-- TRY IT --
Lines from the listing below that contain the string "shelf" are to be reported.

-- DATA BELOW --
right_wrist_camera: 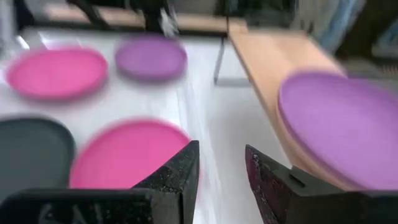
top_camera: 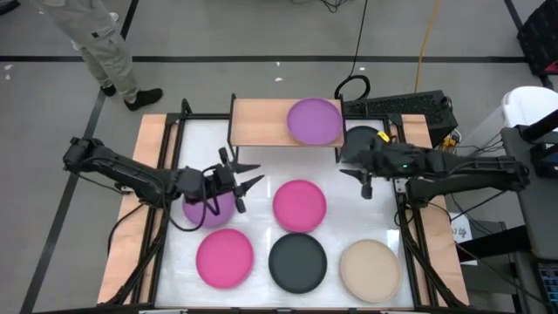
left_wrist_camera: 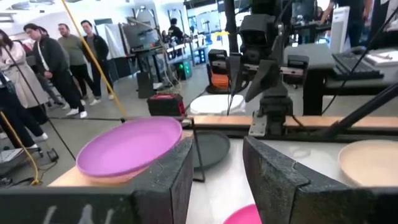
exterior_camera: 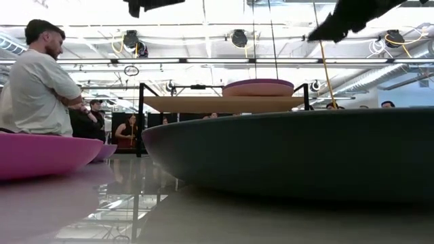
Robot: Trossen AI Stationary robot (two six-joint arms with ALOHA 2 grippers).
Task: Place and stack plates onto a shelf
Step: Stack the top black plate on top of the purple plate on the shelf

-- ANSWER FOR THE TASK --
Task: Place and stack plates onto a shelf
Step: Stack the top black plate on top of the purple plate on the shelf

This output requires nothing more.